(What the task requires): Whenever "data" appears in a line of the entries below, that line counts; give the total only.

Entries taken from a collection:
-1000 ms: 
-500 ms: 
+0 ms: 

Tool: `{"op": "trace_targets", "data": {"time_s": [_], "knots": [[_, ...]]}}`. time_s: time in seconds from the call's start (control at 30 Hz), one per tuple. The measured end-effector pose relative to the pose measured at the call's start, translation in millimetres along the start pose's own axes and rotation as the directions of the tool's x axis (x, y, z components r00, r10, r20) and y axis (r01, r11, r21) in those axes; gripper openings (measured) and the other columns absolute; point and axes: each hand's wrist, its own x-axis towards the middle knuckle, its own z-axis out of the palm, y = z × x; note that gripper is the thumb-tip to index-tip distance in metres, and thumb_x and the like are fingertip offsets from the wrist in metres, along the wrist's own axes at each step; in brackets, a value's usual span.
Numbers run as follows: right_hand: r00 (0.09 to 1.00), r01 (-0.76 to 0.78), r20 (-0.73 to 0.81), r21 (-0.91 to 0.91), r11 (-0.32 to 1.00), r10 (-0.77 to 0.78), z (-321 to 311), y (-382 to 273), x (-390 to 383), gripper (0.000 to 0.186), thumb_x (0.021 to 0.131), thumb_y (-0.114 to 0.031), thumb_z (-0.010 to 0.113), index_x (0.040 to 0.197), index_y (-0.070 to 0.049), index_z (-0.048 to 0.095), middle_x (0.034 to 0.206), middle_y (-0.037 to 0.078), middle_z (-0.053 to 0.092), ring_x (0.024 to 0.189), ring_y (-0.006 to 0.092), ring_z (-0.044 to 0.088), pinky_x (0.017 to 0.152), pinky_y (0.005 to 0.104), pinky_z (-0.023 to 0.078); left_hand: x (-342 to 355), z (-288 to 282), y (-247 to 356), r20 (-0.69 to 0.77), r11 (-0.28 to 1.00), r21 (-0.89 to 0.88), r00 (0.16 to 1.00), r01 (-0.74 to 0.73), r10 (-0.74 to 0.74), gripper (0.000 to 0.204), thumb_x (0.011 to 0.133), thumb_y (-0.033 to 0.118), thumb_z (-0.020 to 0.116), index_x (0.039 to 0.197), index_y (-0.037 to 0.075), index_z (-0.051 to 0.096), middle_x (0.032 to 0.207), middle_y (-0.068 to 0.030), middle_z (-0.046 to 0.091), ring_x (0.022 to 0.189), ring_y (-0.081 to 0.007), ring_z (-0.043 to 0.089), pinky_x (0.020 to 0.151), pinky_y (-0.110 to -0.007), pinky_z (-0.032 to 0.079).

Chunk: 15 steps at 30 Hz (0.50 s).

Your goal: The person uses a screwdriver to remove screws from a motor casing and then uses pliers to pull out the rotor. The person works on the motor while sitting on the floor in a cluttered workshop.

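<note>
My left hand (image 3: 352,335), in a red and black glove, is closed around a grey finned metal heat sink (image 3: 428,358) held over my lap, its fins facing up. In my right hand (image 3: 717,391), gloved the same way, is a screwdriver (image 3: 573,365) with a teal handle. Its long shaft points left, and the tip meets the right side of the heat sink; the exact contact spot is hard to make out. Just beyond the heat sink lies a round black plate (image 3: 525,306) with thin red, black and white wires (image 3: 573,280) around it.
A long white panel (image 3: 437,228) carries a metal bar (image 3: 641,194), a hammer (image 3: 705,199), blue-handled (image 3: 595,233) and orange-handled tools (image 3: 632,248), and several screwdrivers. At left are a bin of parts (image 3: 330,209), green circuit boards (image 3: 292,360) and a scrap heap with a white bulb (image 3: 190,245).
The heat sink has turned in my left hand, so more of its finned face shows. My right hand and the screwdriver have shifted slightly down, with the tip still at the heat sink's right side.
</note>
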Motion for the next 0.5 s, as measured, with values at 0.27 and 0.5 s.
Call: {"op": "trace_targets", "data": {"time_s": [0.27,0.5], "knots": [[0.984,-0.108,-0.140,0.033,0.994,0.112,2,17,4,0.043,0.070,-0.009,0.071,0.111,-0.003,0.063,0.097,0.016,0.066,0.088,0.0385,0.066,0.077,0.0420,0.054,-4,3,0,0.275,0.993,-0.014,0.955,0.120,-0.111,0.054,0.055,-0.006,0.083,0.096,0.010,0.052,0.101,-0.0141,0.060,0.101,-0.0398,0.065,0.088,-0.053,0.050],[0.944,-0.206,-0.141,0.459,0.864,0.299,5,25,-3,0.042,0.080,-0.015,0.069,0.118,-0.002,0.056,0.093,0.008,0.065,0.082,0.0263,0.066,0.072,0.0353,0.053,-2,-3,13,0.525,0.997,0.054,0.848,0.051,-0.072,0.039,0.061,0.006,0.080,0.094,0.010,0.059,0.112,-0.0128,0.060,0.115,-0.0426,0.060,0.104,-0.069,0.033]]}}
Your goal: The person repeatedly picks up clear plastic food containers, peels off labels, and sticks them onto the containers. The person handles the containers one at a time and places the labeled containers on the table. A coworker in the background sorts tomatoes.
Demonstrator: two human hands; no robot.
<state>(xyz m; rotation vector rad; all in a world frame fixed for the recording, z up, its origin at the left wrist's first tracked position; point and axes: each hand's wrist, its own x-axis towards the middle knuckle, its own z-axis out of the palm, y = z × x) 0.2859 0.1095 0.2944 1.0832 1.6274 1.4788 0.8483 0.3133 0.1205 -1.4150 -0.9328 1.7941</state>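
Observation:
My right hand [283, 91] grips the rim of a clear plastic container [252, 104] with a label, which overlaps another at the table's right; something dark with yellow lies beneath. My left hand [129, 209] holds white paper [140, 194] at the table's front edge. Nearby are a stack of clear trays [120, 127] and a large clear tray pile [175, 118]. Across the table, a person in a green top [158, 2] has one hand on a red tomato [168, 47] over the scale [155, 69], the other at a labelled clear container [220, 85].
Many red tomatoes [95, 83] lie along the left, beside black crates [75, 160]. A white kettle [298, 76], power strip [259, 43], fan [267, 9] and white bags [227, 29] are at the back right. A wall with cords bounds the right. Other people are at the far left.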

(Output for this exercise): 2